Just hardwired in a new radar detector.
*Uniden R7*

This thing is insane! Easily the best dash-mount detector on the market today.

https://uniden.com/products/r7-extreme-long-range-radar-detector-with-gps-threat-detection 

https://www.youtube.com/watch?v=7usqALUoiGQ


----------



## tonynca (Dec 4, 2009)

That's a nice detector but so many cops use laser here in California that radar detectors are rendered useless. By the time you're hit, you can't stop faster than the speed of light. Laser doesn't leak like radio so you can't detect the leakage like X, K and KA band.

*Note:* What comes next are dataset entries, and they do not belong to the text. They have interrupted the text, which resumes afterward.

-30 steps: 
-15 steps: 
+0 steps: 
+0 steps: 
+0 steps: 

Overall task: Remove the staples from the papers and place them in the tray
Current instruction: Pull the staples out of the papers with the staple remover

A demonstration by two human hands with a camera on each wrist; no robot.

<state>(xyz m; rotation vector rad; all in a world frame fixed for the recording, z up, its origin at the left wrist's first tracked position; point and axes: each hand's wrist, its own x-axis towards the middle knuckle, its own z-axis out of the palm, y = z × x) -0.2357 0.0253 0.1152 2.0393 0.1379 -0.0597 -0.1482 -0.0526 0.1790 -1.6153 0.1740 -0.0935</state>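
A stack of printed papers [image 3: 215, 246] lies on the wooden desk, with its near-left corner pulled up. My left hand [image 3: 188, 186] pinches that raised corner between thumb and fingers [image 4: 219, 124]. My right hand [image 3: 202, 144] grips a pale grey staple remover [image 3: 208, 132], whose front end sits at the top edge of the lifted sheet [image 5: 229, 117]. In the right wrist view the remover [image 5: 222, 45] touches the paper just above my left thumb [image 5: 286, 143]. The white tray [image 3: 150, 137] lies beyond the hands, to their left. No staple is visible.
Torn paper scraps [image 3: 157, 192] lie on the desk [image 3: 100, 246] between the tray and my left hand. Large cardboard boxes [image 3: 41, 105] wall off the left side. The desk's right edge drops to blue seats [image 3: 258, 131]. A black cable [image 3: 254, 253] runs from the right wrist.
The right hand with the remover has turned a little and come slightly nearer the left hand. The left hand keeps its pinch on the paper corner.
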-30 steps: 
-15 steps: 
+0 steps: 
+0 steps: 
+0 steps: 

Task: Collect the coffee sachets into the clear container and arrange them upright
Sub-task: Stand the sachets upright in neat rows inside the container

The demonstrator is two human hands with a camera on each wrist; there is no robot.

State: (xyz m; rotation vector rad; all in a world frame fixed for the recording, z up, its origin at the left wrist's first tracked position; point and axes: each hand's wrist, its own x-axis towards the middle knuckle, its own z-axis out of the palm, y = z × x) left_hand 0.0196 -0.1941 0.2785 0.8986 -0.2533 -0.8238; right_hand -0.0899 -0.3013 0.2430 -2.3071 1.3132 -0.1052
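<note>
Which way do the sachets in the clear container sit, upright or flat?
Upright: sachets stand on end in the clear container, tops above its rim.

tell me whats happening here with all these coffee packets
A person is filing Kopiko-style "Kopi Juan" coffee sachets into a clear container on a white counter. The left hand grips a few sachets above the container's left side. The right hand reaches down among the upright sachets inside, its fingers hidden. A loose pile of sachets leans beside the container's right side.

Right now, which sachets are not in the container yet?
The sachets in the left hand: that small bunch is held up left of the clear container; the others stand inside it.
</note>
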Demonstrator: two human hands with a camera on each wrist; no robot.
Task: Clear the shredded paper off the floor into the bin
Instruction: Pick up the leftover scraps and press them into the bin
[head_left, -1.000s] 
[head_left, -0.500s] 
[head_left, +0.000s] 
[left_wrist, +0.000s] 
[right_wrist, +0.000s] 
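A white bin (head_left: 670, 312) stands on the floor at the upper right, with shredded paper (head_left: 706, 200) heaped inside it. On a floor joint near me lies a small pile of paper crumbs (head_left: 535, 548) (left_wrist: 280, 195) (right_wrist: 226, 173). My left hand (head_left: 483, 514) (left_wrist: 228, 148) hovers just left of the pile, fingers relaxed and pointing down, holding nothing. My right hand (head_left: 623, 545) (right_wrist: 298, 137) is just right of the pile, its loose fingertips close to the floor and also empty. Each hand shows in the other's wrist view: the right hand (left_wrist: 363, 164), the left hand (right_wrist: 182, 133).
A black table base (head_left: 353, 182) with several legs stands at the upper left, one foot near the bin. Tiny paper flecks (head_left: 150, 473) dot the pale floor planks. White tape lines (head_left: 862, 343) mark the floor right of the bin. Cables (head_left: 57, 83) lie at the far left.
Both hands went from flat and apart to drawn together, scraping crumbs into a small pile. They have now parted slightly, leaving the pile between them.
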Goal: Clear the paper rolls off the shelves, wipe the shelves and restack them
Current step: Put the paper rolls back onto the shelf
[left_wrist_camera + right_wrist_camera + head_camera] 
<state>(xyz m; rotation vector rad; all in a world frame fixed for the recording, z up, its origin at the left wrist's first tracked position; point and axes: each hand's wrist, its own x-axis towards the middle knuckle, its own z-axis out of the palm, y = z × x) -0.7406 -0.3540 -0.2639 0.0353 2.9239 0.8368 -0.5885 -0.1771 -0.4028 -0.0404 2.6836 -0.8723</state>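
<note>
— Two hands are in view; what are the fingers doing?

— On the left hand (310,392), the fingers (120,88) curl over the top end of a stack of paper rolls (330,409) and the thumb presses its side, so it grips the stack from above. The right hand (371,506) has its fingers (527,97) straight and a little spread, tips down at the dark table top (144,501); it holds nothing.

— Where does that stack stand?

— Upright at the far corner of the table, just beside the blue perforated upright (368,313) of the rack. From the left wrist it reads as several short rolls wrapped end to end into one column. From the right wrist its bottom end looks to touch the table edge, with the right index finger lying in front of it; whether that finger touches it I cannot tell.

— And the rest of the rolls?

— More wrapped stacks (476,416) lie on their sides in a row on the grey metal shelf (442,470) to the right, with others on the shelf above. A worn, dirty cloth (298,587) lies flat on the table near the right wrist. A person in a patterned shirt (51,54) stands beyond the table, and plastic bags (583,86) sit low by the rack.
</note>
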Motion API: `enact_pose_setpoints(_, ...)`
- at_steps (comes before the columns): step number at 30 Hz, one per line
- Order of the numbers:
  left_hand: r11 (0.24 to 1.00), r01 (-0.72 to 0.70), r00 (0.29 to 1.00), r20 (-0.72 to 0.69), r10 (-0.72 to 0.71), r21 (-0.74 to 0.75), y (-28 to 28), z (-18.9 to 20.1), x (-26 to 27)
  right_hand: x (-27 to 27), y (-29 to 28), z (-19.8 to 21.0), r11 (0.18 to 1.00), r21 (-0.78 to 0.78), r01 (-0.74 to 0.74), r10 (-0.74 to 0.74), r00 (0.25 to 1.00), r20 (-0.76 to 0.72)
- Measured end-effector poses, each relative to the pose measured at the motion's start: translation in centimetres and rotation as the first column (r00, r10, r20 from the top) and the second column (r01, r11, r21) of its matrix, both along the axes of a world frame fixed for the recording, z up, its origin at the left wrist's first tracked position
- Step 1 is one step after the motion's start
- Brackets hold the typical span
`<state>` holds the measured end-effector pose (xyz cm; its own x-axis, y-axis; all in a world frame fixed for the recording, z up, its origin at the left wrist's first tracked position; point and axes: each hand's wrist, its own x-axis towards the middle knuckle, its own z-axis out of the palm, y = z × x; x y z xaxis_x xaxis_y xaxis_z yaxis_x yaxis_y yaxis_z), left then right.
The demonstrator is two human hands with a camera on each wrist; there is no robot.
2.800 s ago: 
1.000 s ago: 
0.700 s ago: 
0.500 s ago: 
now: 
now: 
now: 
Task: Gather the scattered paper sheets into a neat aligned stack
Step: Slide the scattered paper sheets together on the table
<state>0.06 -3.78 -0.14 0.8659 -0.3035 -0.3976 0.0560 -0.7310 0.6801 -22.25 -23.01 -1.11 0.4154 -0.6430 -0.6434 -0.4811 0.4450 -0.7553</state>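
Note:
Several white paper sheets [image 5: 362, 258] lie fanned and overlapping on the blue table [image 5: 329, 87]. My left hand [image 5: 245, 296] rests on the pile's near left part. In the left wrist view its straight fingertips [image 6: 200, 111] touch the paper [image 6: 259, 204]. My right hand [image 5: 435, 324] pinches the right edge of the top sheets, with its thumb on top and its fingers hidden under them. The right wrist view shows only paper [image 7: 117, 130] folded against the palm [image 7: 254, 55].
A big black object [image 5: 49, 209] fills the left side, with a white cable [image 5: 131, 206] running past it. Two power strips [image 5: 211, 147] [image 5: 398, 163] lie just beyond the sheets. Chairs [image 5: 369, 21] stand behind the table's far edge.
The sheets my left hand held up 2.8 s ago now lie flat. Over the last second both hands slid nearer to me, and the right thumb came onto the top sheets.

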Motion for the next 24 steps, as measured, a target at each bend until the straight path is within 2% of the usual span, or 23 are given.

Sent from my iPhone using Tapatalk


----------



## SkizeR (Apr 19, 2011)

tonynca said:


> That's a nice detector but so many cops use laser here in California that radar detectors are rendered useless. By the time you're hit, you can't stop faster than the speed of light. Laser doesn't leak like radio so you can't detect the leakage like X, K and KA band.
> 
> 
> Sent from my iPhone using Tapatalk


Install laser jammers 

Sent from my SM-G975U using Tapatalk


----------



## dobslob (Sep 19, 2011)

A good set of laser jammers. properly installed can render the police laser useless. It is however, illegal to use them in California and a few other states.


----------



## clintsal (Sep 4, 2016)

dobslob said:


> A good set of laser jammers. properly installed can render the police laser useless. It is however, illegal to use them in California and a few other states.


So is speeding... 

I also have an R7 and love it, CRAZY range. I use it in conjunction with Waze to watch for perched laser-shooting coppers when I’m pushing the MPH’s


Sent from my iPhone using Tapatalk


----------